Your objective
Would you reproduce, word for word, only the lines running from the top of the data through the line containing "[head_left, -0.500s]", and none of the pictures?

Given data
:::

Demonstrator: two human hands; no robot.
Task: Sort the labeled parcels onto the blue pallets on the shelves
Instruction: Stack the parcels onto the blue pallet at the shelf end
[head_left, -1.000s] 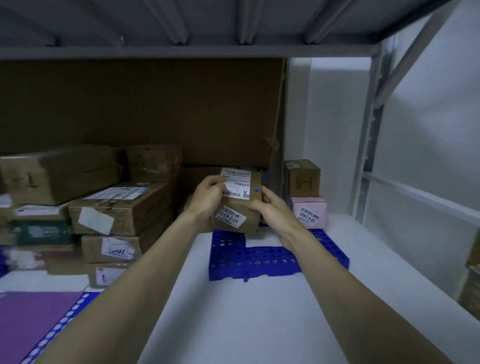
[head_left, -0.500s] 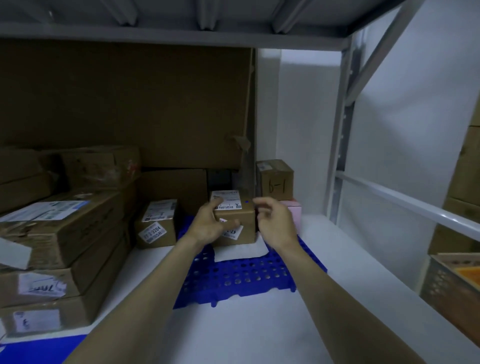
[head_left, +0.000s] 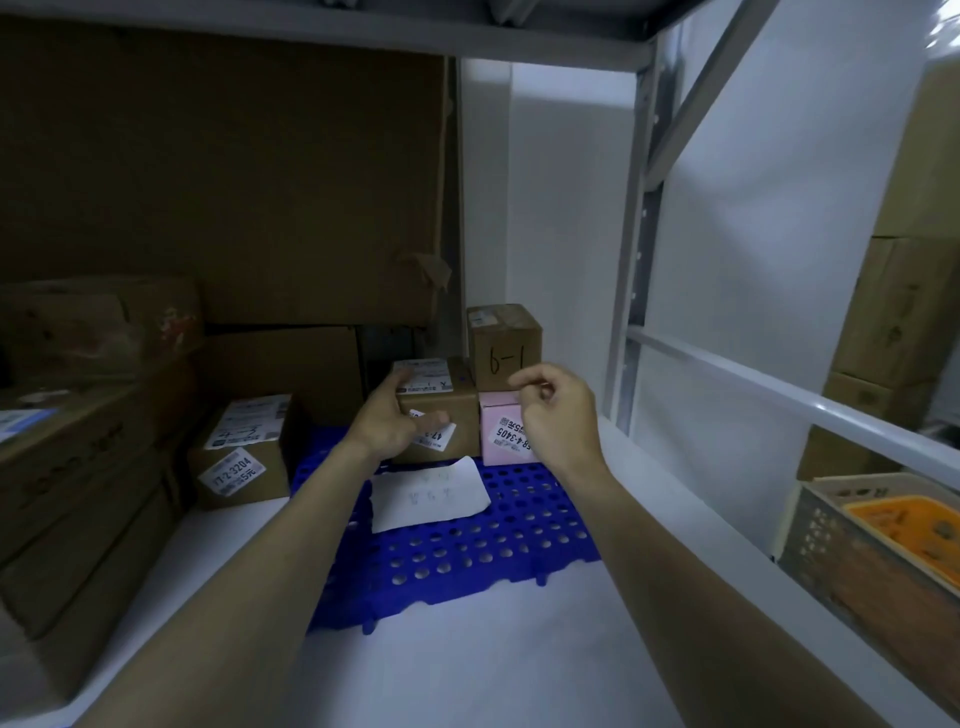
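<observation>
Brown cardboard parcel (head_left: 436, 410) now sits on the blue pallet (head_left: 467, 551), against the pink parcel (head_left: 506, 434); a second ago both hands carried it. Left hand (head_left: 395, 423) keeps its grip around the near corner. Right hand (head_left: 556, 410) has let go, fingers loosely curled, empty. This placement looks nearly finished. Label print is partly covered.

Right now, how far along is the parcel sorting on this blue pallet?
Done: the pink parcel sits at the back of the blue pallet with the box marked 6-1 on top. In hand: the left hand holds the brown parcel set beside them; the right hand holds nothing. Left: letting go. The labelled box stands off the pallet on the shelf.
</observation>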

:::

Response for this exercise
Demonstrator: two human hands; no robot.
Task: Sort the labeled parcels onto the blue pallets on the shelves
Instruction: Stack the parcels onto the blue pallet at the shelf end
[head_left, -1.000s] 
[head_left, -0.500s] 

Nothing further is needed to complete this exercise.